## What to work on
Word for word, output every line of the material below, minus pictures.
##### Given data
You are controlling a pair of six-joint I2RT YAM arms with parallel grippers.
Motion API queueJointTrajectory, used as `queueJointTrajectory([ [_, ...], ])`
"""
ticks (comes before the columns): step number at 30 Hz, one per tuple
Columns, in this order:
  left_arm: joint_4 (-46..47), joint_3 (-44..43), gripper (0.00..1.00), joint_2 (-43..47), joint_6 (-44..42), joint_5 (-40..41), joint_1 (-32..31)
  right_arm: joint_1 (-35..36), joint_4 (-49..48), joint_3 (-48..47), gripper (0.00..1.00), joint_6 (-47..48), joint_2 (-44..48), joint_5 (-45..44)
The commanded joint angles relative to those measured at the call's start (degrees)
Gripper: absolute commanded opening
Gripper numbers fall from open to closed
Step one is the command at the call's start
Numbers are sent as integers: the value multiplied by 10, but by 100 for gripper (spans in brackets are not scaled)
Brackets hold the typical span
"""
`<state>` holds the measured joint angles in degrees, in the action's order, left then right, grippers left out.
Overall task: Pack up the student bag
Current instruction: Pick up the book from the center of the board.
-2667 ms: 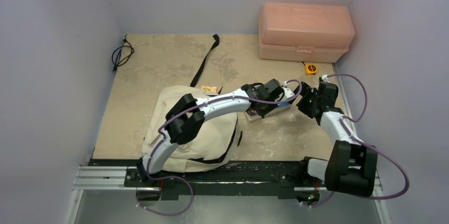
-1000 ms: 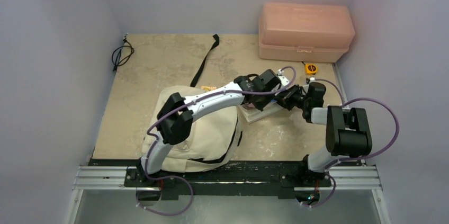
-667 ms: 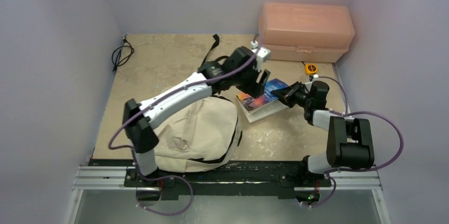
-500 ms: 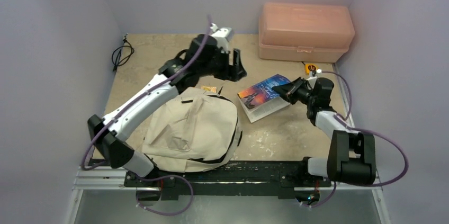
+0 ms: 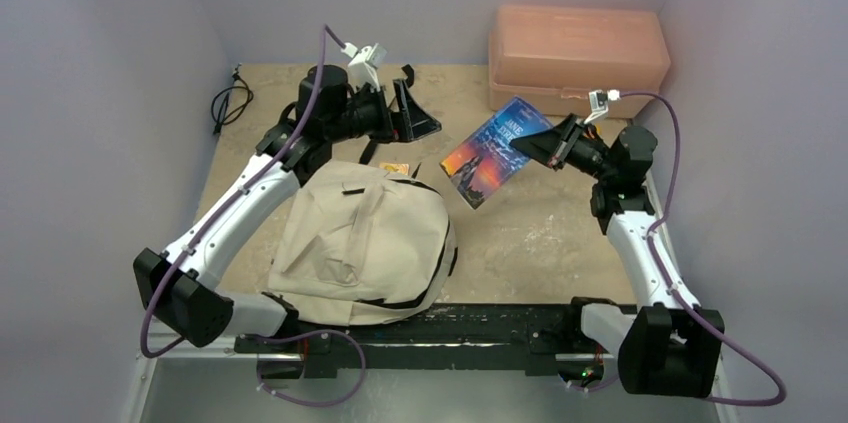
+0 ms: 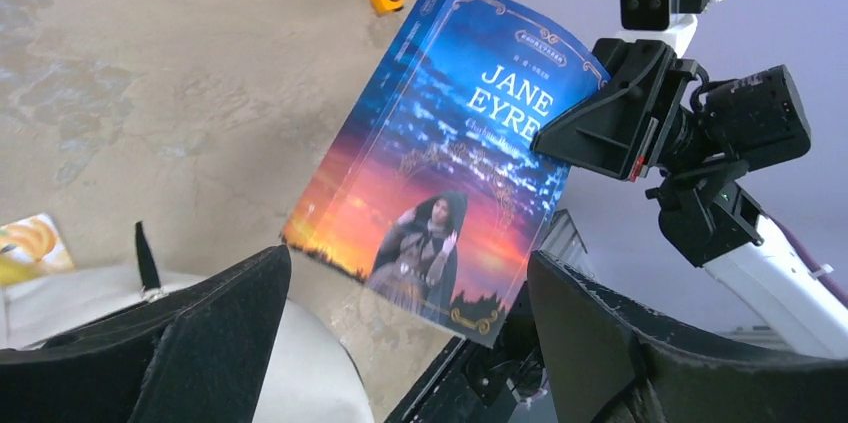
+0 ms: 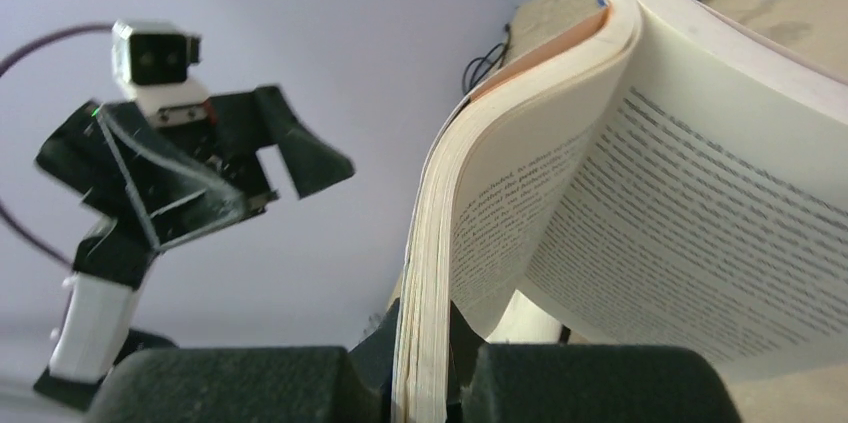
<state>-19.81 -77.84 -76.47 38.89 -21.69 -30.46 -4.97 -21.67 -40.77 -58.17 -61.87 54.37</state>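
Right fingers, clamped on the edge of a book, hold it tilted in the air just past the bag, which lies slumped near-left on the table; probably the book goes into it next. Farther back, left fingers gape wide and empty, seemingly cleared out of the way. A second ago they were shut at the book, then lying flat. Pink box sits far right.

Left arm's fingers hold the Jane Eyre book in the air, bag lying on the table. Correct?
No: the right arm's fingers hold the book in the air; the left arm's fingers are open, empty. The left wrist view shows it. The bag lies on the table.
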Motion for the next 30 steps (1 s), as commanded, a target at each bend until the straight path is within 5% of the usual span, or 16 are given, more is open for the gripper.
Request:
queueJointTrajectory([
  [1,86,-7,89,-34,-25,-111,7,36,-126,-54,0,-25,37,71],
  [9,164,25,89,-70,-16,-211,12,94,-111,-85,0,7,58,99],
  [12,267,53,89,-91,40,-266,12,101,-112,-85,0,8,57,105],
  [20,704,161,62,-151,327,-371,11,120,-120,-86,0,7,58,112],
  [26,850,184,39,-189,431,-376,7,127,-119,-84,0,12,56,114],
  [30,919,190,35,-205,483,-378,6,130,-117,-79,0,15,55,113],
])
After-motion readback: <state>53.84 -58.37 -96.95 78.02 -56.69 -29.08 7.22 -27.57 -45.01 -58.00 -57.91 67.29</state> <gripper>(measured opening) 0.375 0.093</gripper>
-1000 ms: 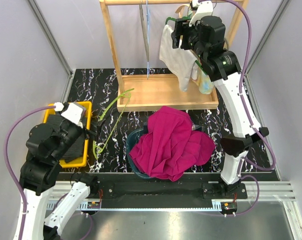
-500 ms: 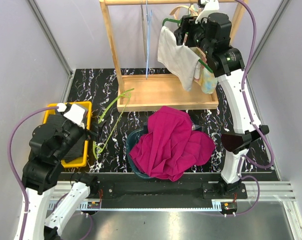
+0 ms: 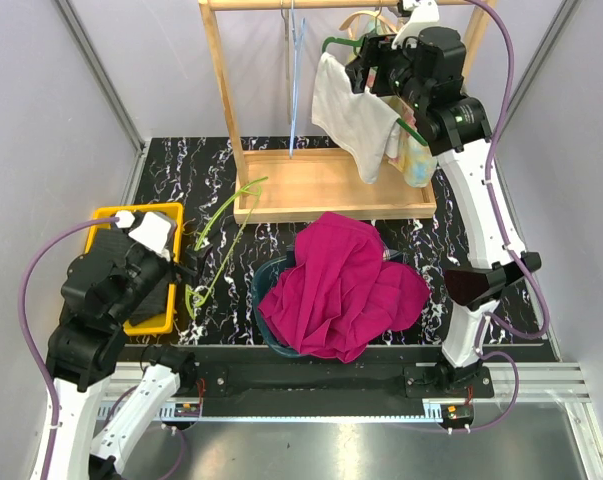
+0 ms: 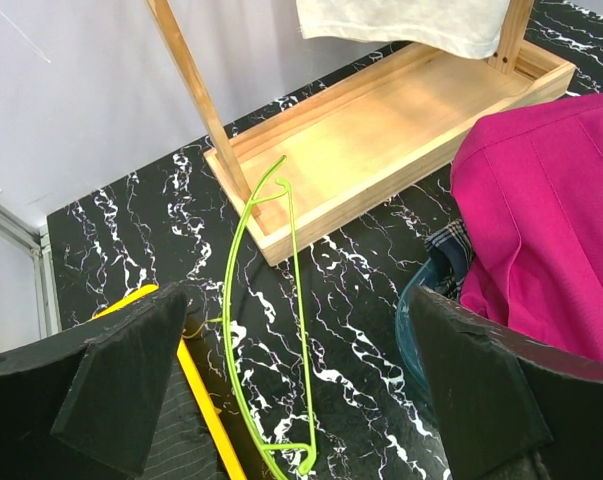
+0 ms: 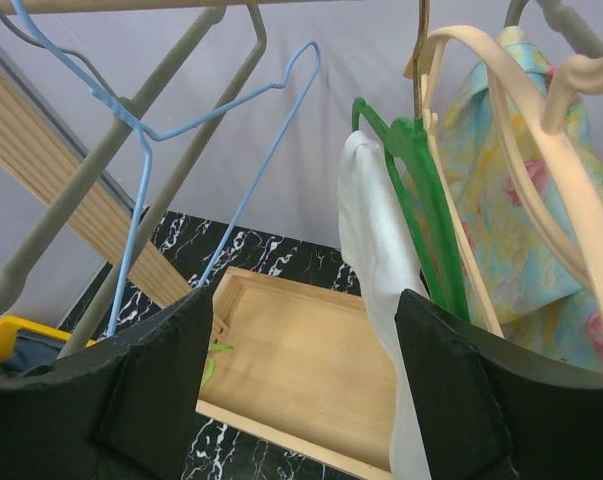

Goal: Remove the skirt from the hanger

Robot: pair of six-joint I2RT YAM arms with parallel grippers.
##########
## Output of the exercise
You are controlling a pair of six-joint I2RT YAM arms with parallel grippers.
Motion API queueJointTrajectory, used as `queueJointTrajectory([ [_, ...], ])`
"""
ticks (comes before the columns): step number at 30 Hz, one per tuple
Columns, in this order:
  left_arm: joint_4 (-46..47), joint_3 (-44..43), gripper (0.00..1.00), joint_2 (-43..47), joint_6 (-44..42), joint_5 (-40..41), joint_1 (-32..31)
  right_arm: joint_1 (-35..36), joint_4 (-49..48), joint_3 (-48..47), gripper (0.00..1.00), joint_6 (-47..48), joint_2 (-44..48), joint_5 (-45..44)
The commanded joint angles relative to those measured at the call's start (degrees)
Gripper: absolute commanded opening
Gripper numbers fall from open to closed
Step one is the command at the call's start
Numbers are sent as integers: the value multiplied by 10, but by 100 for gripper (spans in brackets are not scaled)
Brackets hold the typical span
"""
`<state>` holds the measured joint angles in degrees, in the action's order, left then right, grippers left out.
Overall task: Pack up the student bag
Current instruction: Pick up the book from the center of the board.
-2667 ms: 
-1000 ms: 
-667 ms: 
-500 ms: 
+0 ms: 
+0 ms: 
+0 ms: 
<state>-19.81 -77.84 -76.47 38.89 -21.69 -30.46 -4.97 -21.67 -40.77 -58.17 -61.87 54.37</state>
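Right fingers, clamped on the edge of a book, hold it tilted in the air just past the bag, which lies slumped near-left on the table; probably the book goes into it next. Farther back, left fingers gape wide and empty, seemingly cleared out of the way. A second ago they were shut at the book, then lying flat. Pink box sits far right.

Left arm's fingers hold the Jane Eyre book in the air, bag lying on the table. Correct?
No: the right arm's fingers hold the book in the air; the left arm's fingers are open, empty. The left wrist view shows it. The bag lies on the table.
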Motion for the next 30 steps (1 s), as commanded, a target at each bend until the straight path is within 5% of the usual span, or 16 are given, more is open for the gripper.
Request:
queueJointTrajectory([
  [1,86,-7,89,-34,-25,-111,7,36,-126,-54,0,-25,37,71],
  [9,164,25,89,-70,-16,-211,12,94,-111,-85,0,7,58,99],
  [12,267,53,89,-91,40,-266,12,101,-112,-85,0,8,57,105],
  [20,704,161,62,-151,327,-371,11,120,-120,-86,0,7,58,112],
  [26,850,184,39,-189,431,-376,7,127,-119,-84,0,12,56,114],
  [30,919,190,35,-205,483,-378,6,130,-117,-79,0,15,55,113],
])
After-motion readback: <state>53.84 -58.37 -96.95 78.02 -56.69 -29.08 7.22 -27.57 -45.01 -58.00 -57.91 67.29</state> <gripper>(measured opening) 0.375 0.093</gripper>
-1000 ms: 
-500 ms: 
+0 ms: 
+0 ms: 
+0 ms: 

Goal: Remove the skirt from the hanger

Robot: pair of six-joint I2RT YAM arms with parallel grippers.

The response is now complete.